## Task to complete
Reproduce each line of the data exactly as it is.

## Given information
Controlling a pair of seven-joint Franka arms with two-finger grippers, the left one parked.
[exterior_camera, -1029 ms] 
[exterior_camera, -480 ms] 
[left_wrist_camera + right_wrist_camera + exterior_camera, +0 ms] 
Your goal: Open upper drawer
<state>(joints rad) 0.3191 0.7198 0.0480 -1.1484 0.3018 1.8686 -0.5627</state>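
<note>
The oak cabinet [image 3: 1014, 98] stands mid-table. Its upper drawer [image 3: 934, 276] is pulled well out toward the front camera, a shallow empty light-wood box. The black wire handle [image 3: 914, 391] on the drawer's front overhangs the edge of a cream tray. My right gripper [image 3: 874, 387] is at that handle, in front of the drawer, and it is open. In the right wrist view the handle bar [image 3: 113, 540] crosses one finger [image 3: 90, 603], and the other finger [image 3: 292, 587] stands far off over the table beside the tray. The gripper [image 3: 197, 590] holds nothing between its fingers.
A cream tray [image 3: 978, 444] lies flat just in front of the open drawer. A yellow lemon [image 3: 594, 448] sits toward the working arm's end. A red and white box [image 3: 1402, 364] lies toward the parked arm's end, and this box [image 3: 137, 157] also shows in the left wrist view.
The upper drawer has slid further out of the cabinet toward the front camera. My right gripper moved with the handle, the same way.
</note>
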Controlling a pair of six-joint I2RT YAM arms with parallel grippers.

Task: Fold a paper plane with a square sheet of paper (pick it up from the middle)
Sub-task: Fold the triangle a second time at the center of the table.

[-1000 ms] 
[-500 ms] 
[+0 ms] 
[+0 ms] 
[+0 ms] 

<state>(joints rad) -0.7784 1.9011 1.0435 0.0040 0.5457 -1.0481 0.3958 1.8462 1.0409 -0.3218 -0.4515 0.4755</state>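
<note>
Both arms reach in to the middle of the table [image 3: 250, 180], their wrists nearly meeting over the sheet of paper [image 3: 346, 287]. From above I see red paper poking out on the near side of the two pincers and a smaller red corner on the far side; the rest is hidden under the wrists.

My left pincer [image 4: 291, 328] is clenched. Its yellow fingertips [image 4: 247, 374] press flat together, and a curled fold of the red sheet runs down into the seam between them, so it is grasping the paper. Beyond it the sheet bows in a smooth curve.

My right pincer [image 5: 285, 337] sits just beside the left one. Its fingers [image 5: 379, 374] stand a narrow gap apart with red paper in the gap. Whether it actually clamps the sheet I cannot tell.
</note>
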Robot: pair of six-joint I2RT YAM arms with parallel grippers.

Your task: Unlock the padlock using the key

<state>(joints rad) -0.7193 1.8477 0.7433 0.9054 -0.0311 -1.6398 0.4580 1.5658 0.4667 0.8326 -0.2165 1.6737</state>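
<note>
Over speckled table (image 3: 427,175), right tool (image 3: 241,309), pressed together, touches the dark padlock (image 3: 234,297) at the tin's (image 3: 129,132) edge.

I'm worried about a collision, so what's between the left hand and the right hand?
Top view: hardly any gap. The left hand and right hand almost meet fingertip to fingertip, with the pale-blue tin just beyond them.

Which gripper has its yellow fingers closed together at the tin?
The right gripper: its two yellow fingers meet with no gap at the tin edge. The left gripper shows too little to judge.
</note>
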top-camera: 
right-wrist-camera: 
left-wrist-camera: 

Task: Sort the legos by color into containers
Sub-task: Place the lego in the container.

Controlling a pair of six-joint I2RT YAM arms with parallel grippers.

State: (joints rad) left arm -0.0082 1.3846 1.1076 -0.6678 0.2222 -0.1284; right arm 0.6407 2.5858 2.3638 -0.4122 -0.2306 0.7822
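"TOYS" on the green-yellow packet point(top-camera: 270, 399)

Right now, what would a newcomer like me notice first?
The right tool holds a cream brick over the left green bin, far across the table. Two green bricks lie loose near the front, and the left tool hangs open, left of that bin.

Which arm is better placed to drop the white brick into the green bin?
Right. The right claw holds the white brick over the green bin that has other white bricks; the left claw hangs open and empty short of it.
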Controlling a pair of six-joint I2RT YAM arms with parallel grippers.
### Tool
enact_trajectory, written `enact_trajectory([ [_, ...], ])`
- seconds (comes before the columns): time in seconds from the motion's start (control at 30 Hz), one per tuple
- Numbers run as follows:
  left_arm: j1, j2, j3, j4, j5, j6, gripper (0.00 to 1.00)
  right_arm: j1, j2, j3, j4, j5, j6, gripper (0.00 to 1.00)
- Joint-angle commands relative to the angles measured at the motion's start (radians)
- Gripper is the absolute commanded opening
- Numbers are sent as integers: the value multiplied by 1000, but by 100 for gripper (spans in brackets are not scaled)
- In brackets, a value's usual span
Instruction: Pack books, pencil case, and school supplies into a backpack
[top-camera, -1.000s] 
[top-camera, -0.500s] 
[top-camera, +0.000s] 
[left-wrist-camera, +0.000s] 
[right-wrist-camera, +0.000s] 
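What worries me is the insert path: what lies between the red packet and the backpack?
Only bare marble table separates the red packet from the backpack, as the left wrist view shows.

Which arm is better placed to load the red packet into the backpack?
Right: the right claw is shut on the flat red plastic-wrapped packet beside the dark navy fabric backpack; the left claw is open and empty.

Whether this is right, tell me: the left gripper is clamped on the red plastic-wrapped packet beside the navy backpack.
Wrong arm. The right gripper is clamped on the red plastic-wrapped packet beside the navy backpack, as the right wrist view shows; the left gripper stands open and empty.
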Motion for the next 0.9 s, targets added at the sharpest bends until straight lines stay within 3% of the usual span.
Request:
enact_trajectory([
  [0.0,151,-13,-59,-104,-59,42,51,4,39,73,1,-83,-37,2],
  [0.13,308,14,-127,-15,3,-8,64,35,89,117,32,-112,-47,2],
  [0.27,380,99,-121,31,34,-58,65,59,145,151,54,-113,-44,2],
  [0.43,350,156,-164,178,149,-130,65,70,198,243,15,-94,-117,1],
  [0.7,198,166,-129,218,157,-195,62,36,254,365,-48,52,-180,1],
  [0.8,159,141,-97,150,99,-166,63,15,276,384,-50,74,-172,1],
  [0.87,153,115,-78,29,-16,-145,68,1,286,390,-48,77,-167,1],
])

## Reply
Controlling a pair of seven-joint Franka arms with two-finger grippers, the left one parked.
[exterior_camera, -1029 ms] 
[exterior_camera, -480 ms] 
[left_wrist_camera + right_wrist_camera + exterior_camera, +0 ms] 
Your goal: Open upper drawer
<state>(joints rad) 0.3191 0.7198 0.0480 -1.1484 0.3018 1.8686 -0.5627</state>
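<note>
The oak cabinet [image 3: 1014, 98] stands mid-table. Its upper drawer [image 3: 934, 276] is pulled well out toward the front camera, a shallow empty light-wood box. The black wire handle [image 3: 914, 391] on the drawer's front overhangs the edge of a cream tray. My right gripper [image 3: 874, 387] is at that handle, in front of the drawer, and it is open. In the right wrist view the handle bar [image 3: 113, 540] crosses one finger [image 3: 90, 603], and the other finger [image 3: 292, 587] stands far off over the table beside the tray. The gripper [image 3: 197, 590] holds nothing between its fingers.
A cream tray [image 3: 978, 444] lies flat just in front of the open drawer. A yellow lemon [image 3: 594, 448] sits toward the working arm's end. A red and white box [image 3: 1402, 364] lies toward the parked arm's end, and this box [image 3: 137, 157] also shows in the left wrist view.
The upper drawer has slid further out of the cabinet toward the front camera. My right gripper moved with the handle, the same way.
</note>
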Controlling a pair of six-joint I2RT YAM arms with parallel grippers.

Task: Fold a paper plane with a square sheet of paper (pick it up from the middle)
Sub-task: Fold the triangle a second time at the center of the table.

[-1000 ms] 
[-500 ms] 
[+0 ms] 
[+0 ms] 
[+0 ms] 

<state>(joints rad) -0.7784 1.9011 1.0435 0.0040 0.5457 -1.0481 0.3958 1.8462 1.0409 -0.3218 -0.4515 0.4755</state>
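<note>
Both arms reach in to the middle of the table [image 3: 250, 180], their wrists nearly meeting over the sheet of paper [image 3: 346, 287]. From above I see red paper poking out on the near side of the two pincers and a smaller red corner on the far side; the rest is hidden under the wrists.

My left pincer [image 4: 291, 328] is clenched. Its yellow fingertips [image 4: 247, 374] press flat together, and a curled fold of the red sheet runs down into the seam between them, so it is grasping the paper. Beyond it the sheet bows in a smooth curve.

My right pincer [image 5: 285, 337] sits just beside the left one. Its fingers [image 5: 379, 374] stand a narrow gap apart with red paper in the gap. Whether it actually clamps the sheet I cannot tell.
</note>
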Robot: pair of six-joint I2RT YAM arms with parallel grippers.

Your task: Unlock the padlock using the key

<state>(joints rad) -0.7193 1.8477 0.7433 0.9054 -0.0311 -1.6398 0.4580 1.5658 0.4667 0.8326 -0.2165 1.6737</state>
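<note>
Over speckled table (image 3: 427,175), right tool (image 3: 241,309), pressed together, touches the dark padlock (image 3: 234,297) at the tin's (image 3: 129,132) edge.

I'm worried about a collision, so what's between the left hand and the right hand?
Top view: hardly any gap. The left hand and right hand almost meet fingertip to fingertip, with the pale-blue tin just beyond them.

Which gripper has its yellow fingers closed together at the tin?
The right gripper: its two yellow fingers meet with no gap at the tin edge. The left gripper shows too little to judge.
</note>
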top-camera: 
right-wrist-camera: 
left-wrist-camera: 

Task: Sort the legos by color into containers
Sub-task: Place the lego in the container.

Controlling a pair of six-joint I2RT YAM arms with parallel grippers.

State: (joints rad) left arm -0.0082 1.3846 1.1076 -0.6678 0.2222 -0.1284; right arm 0.6407 2.5858 2.3638 -0.4122 -0.2306 0.7822
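"TOYS" on the green-yellow packet point(top-camera: 270, 399)

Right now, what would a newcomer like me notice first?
The right tool holds a cream brick over the left green bin, far across the table. Two green bricks lie loose near the front, and the left tool hangs open, left of that bin.

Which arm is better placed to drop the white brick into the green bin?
Right. The right claw holds the white brick over the green bin that has other white bricks; the left claw hangs open and empty short of it.
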Controlling a pair of six-joint I2RT YAM arms with parallel grippers.
### Tool
enact_trajectory, written `enact_trajectory([ [_, ...], ])`
- seconds (comes before the columns): time in seconds from the motion's start (control at 30 Hz), one per tuple
- Numbers run as follows:
  left_arm: j1, j2, j3, j4, j5, j6, gripper (0.00 to 1.00)
  right_arm: j1, j2, j3, j4, j5, j6, gripper (0.00 to 1.00)
- Joint-angle commands relative to the angles measured at the motion's start (radians)
- Gripper is the absolute commanded opening
- Numbers are sent as integers: the value multiplied by 1000, but by 100 for gripper (spans in brackets are not scaled)
- In brackets, a value's usual span
Instruction: Pack books, pencil case, and school supplies into a backpack
[top-camera, -1.000s] 
[top-camera, -0.500s] 
[top-camera, +0.000s] 
[left-wrist-camera, +0.000s] 
[right-wrist-camera, +0.000s] 
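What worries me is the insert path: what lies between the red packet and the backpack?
Only bare marble table separates the red packet from the backpack, as the left wrist view shows.

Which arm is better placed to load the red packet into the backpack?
Right: the right claw is shut on the flat red plastic-wrapped packet beside the dark navy fabric backpack; the left claw is open and empty.

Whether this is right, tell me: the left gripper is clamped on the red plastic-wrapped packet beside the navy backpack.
Wrong arm. The right gripper is clamped on the red plastic-wrapped packet beside the navy backpack, as the right wrist view shows; the left gripper stands open and empty.
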Motion for the next 0.9 s, targets added at the sharpest bends until straight lines stay within 3% of the usual span.
Request:
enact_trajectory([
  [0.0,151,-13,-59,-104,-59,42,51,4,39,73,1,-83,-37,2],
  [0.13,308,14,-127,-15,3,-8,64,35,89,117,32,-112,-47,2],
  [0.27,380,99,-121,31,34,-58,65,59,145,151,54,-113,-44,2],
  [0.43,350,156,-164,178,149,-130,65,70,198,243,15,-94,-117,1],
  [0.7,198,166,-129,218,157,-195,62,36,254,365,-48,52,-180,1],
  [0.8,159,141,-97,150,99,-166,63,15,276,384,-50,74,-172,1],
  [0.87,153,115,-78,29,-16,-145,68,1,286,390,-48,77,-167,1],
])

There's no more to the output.